= International reactions to the Islamic State =

The International reactions to ISIL has widely been condemnation and declaration as a terrorist group, however, there have been pockets of support for the group shown in opinion polling in July 2014 conducted at the request of the Russian state news agency Rossiya Segodnya by ICM Research in the United Kingdom, France, and Germany. Further support arises from factions of Al Qaeda, and other radical elements both inside and out of governments.

==International reactions==
===Europe===
====Germany====

Germany launched on August 15, 2014 relief flights into Iraq. Four Bundeswehr aircraft brought 36 tonnes of medical supplies and food according to Erbil . So-called defensive armaments were not on board in the first transport. The Federal Government had in principle agreed to provide Unimog vehicles, vests or helmets. German Chancellor Angela Merkel was initially reluctant to German arms shipments to Kurdish units or the government army.
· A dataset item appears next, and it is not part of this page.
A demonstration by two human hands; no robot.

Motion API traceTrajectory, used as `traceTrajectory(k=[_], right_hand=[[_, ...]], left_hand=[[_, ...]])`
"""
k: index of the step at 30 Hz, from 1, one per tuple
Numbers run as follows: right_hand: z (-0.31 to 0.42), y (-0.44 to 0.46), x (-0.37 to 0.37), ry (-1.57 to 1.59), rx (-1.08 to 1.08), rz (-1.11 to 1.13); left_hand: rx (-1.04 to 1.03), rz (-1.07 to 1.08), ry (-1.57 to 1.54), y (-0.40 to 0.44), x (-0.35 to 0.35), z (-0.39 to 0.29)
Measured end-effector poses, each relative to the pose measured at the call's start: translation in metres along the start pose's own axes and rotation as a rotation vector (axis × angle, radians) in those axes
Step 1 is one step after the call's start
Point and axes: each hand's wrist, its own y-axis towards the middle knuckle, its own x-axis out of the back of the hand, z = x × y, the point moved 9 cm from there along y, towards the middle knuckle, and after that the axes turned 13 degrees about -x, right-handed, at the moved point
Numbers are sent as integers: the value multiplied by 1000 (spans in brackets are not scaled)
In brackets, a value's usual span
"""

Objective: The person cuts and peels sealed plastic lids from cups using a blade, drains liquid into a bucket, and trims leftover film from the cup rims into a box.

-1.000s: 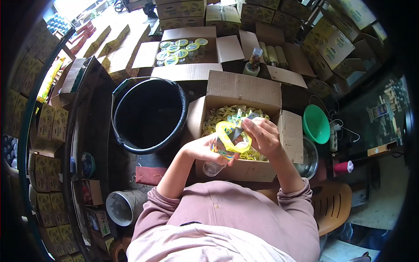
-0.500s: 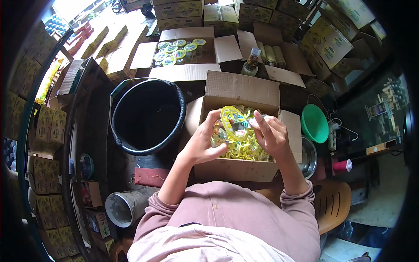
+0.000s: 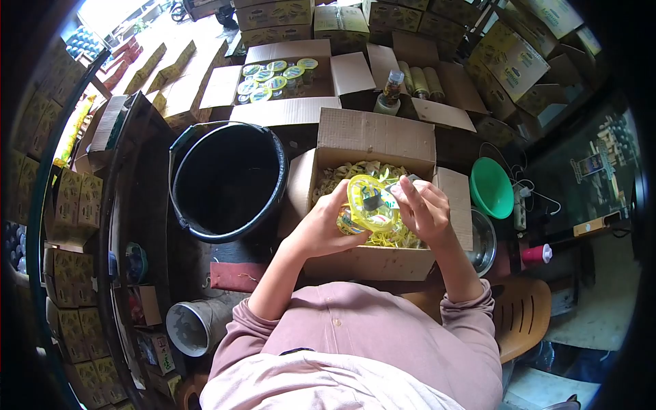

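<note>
My left hand (image 3: 321,225) is wrapped round the side of a clear plastic cup with a yellow printed lid film (image 3: 372,203), tilted so its top faces me. At the right edge of the lid is my right hand (image 3: 425,210), its fingers pinched on a small greyish blade-like piece whose shape is partly hidden. Both hands are above an open cardboard box (image 3: 376,137) filled with yellow film scraps (image 3: 403,238). Behind it, another open box (image 3: 287,113) holds several lidded cups (image 3: 275,83).
A black bucket (image 3: 273,198) stands left of the scrap box, a grey pail (image 3: 188,329) nearer me. To the right are a green bowl (image 3: 491,188), a metal bowl (image 3: 486,242) and a pink spool (image 3: 535,255). A bottle (image 3: 389,96) stands behind.
The cup has risen from low over the box's front edge, and its lid now faces me more. My left hand has shifted its hold to the cup's side. My right hand stays at the rim.
</note>
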Motion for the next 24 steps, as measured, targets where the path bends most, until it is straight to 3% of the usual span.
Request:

She made clear, however, that this must be an option. [187] At European level, the foreign ministers' meeting on August 15 in Brussels, with the participation of Frank-Walter Steinmeier paved the way in this direction. [188] On the 20th August precipitated the Federal Government a policy decision that one Islamic State if necessary the struggle of the Kurds in northern Iraq against the Jihadist Group - with the participation of the Bundestag -.'ll also assist with weapons [189] the end of August 2014, the Federal Government decided to supply grenades, assault rifles and ammunition, and support the Iraqi Kurds. [190] In mid-August 2014, several major cities such as Hannover [191] and Frankfurt [192] hosted demonstrations against the Islamic State.

===Muslim world===

Worldwide, Muslims distanced from IS. In June 2014, stated Organization of Islamic Cooperation, that the practices of the IS had nothing to do with Islam. [193] In August 2014, the Council of the Organization of Islamic scholars was in Indonesia for " haram "(forbidden) states. [194] The Supreme Mufti of Saudi Arabia Abd al-Aziz bin Abdullah Al al-Sheikh noted that the IS with its crimes in the Middle East would violate Islamic principles and teachings, and described him as "enemy number one" of Islam. [ 195] The Egyptian Grand Mufti Schawki Ibrahim Allam marked the IS as a threat to Islam and the Muslims, because he would destroy and corrupt the image of Islam, [196] saying IS the right from, call themselves "Islamic State", and urged the media you to designate IS only as "Al-Qaeda separatists in Iraq and Syria". [197] The Central Council of Muslims in Germany said the expulsion of Christians is against Islam. [198] The Islamic Religious Community in Austria verlautbarte that IS not have the right to represent the Muslim faith. [199] The Turkish culture community in Austria gave the IS against the abuse of Islam. [200] The Islamic Society of North America (Islamic Society of North America) condemned the attacks of IS as "un-Islamic". [201] The Gulf Cooperation Council condemned the end of August the atrocities of all those who accept Islam as an excuse to murder and distribution . [202] In early September enacted UK's leading imams a fatwa prohibiting Muslims who poisoned ideology to support the IS: IS is a heretical extremist organization, and it is religiously forbidden (haram) to support them or to join it. Furthermore, it is a duty for British Muslims, this poisonous ideology actively oppose, especially when it is used in the UK. [203] [204] [205]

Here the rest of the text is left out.